Nunca pensei que chegasse a hora de dizer isto, mas por vezes temos de saber quando parar, baixar as armas e desistir. Eu sempre tentei adiar o mais possível este facto, mas já não dá mais. Deixas-te de valer a pena, deixas-te de ser a razão da minha felicidade, para passares a ser a razão da minha mais pura tristeza! Vou deixar de me lamentar, vou pôr sentimentos de parte, saudades para trás das costas, e fazer com que tu não passes de algo que passou. Consegues imaginar o que me custa escrever cada palavra destas? Ainda mais com a possibilidade de tu a leres… é terrível. Achava mesmo que isto era algo por que eu nunca teria de passar. Era tudo tão nosso, que eu achava que impossível era acabar, mas infelizmente chegou ao fim. E só agora percebi isso. É verdade. Só agora! E tu já me tinhas dito a tanto tempo… Desculpa se fui uma perca de tempo, se não te fui útil em algumas coisas que querias ou gostavas, mas tentei sempre dar o meu melhor, devidamente a algumas falhas, fiz com que tudo se estragasse.
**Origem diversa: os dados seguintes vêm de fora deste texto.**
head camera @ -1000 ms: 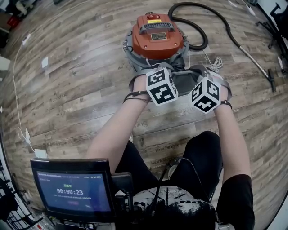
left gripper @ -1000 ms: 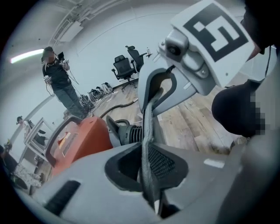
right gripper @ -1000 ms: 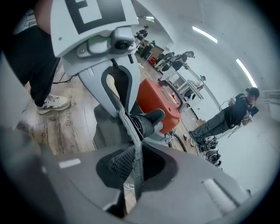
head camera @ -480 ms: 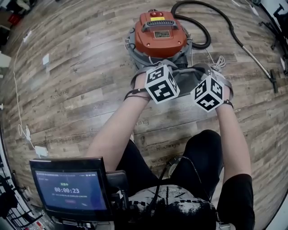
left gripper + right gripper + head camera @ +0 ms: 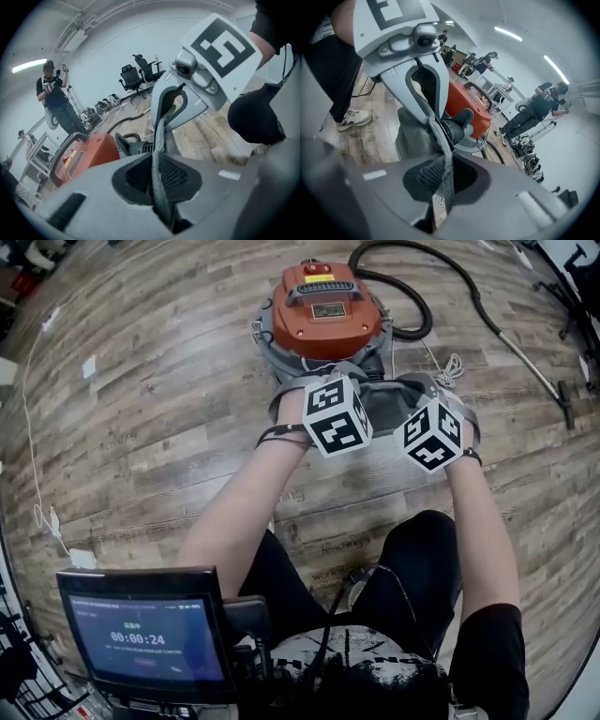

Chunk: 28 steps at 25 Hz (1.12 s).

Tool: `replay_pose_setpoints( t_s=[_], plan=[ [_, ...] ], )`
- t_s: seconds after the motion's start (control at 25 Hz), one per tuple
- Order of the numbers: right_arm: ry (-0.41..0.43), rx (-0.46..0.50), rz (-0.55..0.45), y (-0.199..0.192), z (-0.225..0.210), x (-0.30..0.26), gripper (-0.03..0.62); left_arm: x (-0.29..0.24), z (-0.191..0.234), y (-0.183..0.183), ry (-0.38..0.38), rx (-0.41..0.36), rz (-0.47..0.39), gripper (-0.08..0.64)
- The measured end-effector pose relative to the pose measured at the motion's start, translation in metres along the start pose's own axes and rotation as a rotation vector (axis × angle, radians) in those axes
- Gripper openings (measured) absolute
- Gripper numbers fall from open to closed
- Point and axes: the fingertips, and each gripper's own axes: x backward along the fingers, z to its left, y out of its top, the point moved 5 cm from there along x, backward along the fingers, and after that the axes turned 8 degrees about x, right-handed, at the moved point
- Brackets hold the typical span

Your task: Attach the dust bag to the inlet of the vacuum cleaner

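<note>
Wood-plank floor [image 5: 159, 418] fills the head view. The person is seated on it with both forearms stretched forward.

Round vacuum cleaner with an orange top and grey metal drum [image 5: 323, 320] stands upright on the floor, just beyond both grippers. Long black hose [image 5: 412, 282] loops off its right side. Thin metal wand [image 5: 525, 357] lies further right on the planks, well apart from the hands.

Grey fabric dust bag [image 5: 382, 401] is off the floor, stretched between the two grippers right against the near side of the drum. In the right gripper view it hangs as a crumpled grey mass [image 5: 415, 136] just beside the black round inlet port [image 5: 457, 123] on the drum. Can't tell whether the bag's opening is on the port.

Left gripper [image 5: 158, 180]: jaws clamped on a folded strip of the bag's edge, fabric running up between the pads. Its marker cube [image 5: 337, 416] faces the head camera.

Right gripper [image 5: 443, 180]: jaws closed the same way on the opposite edge of the bag, fabric pinched between the textured pads. Its cube [image 5: 431, 435] sits just right of the left one, not touching.

Small blue-lit screen [image 5: 150, 638] sits at the lower left. Thin white cable [image 5: 37, 474] trails along the floor's left edge.
</note>
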Motion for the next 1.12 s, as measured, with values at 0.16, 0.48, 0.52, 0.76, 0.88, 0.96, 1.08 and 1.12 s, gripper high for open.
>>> replay_pose_setpoints(
  t_s=[0.16, 0.48, 0.52, 0.76, 0.88, 0.96, 1.08, 1.12],
  plan=[
    [0.007, -0.030, 0.030, -0.009, 0.003, -0.006, 0.023, 0.002, 0.001, 0.011, 0.022, -0.024, -0.033, 0.045],
    [-0.020, 0.067, 0.038, 0.011, -0.005, 0.000, 0.023, -0.002, 0.003, -0.010, -0.037, 0.104, -0.037, 0.038],
    [-0.027, 0.085, 0.036, 0.016, -0.005, 0.001, 0.023, -0.003, 0.004, -0.014, -0.050, 0.121, -0.027, 0.037],
    [-0.045, 0.079, 0.010, 0.018, -0.003, -0.001, 0.025, -0.004, 0.004, -0.018, -0.032, 0.106, -0.014, 0.035],
    [-0.040, 0.009, -0.012, 0.007, -0.003, -0.001, 0.025, -0.003, 0.004, -0.009, -0.007, 0.075, -0.025, 0.037],
    [-0.039, -0.030, -0.023, 0.001, -0.001, 0.003, 0.023, 0.001, 0.003, -0.001, 0.001, 0.053, -0.035, 0.040],
    [-0.044, -0.046, -0.013, -0.004, 0.003, 0.011, 0.023, 0.009, -0.004, 0.009, 0.011, 0.032, -0.053, 0.044],
    [-0.044, -0.051, -0.012, -0.004, 0.004, 0.013, 0.023, 0.011, -0.006, 0.010, 0.012, 0.032, -0.058, 0.044]
  ],
)
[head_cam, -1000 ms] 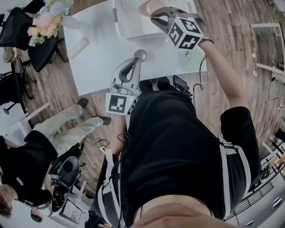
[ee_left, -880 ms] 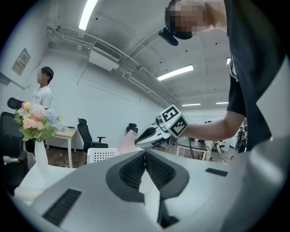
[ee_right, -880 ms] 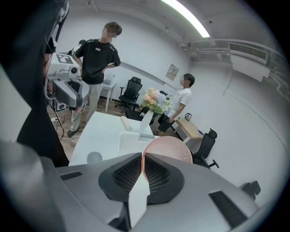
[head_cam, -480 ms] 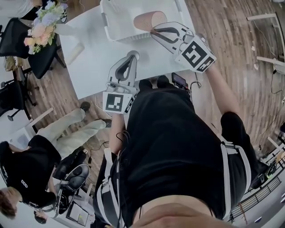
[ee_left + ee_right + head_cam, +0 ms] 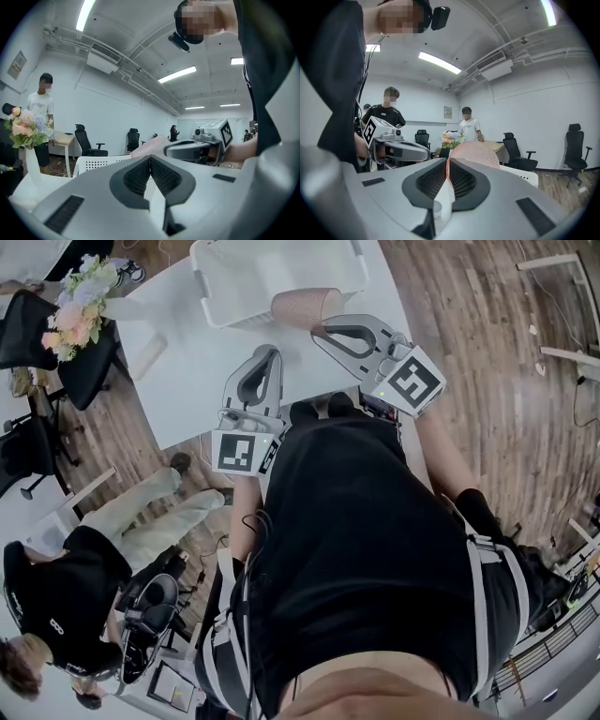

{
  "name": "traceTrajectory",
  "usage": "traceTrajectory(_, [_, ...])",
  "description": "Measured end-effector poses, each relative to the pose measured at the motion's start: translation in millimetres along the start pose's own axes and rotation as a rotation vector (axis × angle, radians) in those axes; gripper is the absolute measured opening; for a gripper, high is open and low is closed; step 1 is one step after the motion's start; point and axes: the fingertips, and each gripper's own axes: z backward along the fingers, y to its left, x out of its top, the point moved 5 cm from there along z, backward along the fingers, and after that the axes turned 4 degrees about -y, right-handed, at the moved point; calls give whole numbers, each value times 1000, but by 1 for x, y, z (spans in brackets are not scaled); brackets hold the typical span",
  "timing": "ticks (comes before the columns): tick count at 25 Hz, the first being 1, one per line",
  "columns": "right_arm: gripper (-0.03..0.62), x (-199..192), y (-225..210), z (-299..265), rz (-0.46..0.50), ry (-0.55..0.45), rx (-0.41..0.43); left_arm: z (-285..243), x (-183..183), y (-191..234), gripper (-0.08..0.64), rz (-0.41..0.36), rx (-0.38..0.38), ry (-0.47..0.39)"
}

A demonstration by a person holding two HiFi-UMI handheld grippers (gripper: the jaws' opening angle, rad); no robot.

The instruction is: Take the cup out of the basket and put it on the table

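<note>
Cup (image 5: 305, 307) in right tool (image 5: 319, 331)

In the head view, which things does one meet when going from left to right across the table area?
flowers → left gripper → cup → right gripper, its fingers shut on the cup. The basket spans several, so it is omitted.

I see a bouquet (image 5: 73, 315) at the far left, with a black chair (image 5: 19, 329) just beside it. On the wood floor (image 5: 487, 381), lower left, is a person (image 5: 56, 601) in black shirt and light trousers.
</note>
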Motion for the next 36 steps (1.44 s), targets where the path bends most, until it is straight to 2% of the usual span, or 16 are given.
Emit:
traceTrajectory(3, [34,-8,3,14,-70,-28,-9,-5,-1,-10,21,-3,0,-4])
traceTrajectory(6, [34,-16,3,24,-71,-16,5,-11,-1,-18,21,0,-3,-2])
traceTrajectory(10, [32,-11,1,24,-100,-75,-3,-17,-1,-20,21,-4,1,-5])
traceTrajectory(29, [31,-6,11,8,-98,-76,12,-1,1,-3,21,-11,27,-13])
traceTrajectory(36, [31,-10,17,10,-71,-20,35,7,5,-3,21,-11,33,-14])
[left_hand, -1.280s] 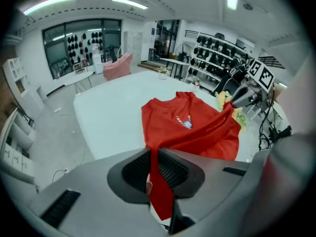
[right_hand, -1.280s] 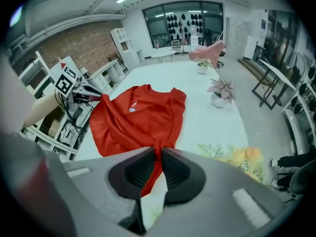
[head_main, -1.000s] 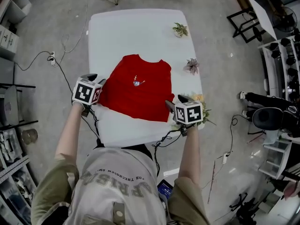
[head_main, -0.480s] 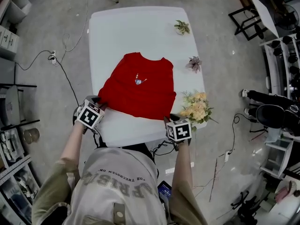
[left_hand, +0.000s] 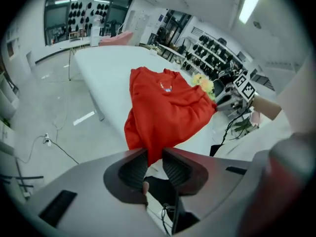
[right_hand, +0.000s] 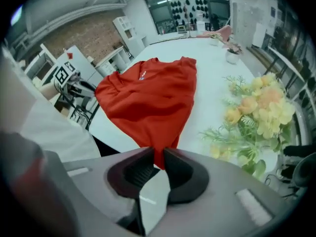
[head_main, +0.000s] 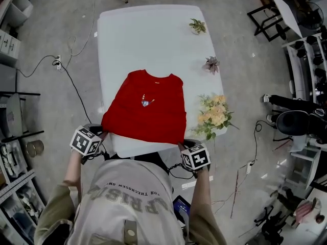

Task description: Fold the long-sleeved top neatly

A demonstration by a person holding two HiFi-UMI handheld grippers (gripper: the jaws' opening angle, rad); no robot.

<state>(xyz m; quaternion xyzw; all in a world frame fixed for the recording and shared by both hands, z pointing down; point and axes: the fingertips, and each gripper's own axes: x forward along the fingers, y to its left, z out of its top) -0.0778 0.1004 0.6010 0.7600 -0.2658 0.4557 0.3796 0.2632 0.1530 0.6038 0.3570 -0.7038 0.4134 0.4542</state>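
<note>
Red top (head_main: 145, 108) lies flat on the table (head_main: 148, 40), hem at the table's near edge and collar toward its far end. The left gripper (left_hand: 154, 162) and right gripper (right_hand: 158, 163) have just been closing. Each pinches a hem corner, so the cloth runs lengthwise away from both, equally near.

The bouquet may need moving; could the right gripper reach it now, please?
Probably not yet: the right gripper has just closed its jaws on the red top, though nothing blocks the bouquet.
</note>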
No fundo, tu estas no teu direito, tens a razão do teu lado, eu entendo isso. Quem estragou tudo, não foi mais ninguém se não eu. Fui obtusa. E agora arrependo-me com todas as minhas forças, mas finalmente percebi que isso já não vale de nada para o caso. Tu foste embora, os nossos momentos jamais se repetirão, e eu nunca me irei esquecer de ti, nem que eu tenha mil anos. Foste e sempre serás muito especial, muito mesmo. É com muita pena minha que digo que depois de tudo, desisto. Desisto de tentar alcançar o inalcançável, desisto de lutar por algo que nem luta dá, desisto de ti, e desisto de nós. Espero um dia podermos recordar todas as coisas boas, sem qualquer tipo de intuição vingativa, de uma maneira simples e agradável. Até lá, vou continuar a minha vida, desta vez, serena. E da maneira mais dura: sem ti.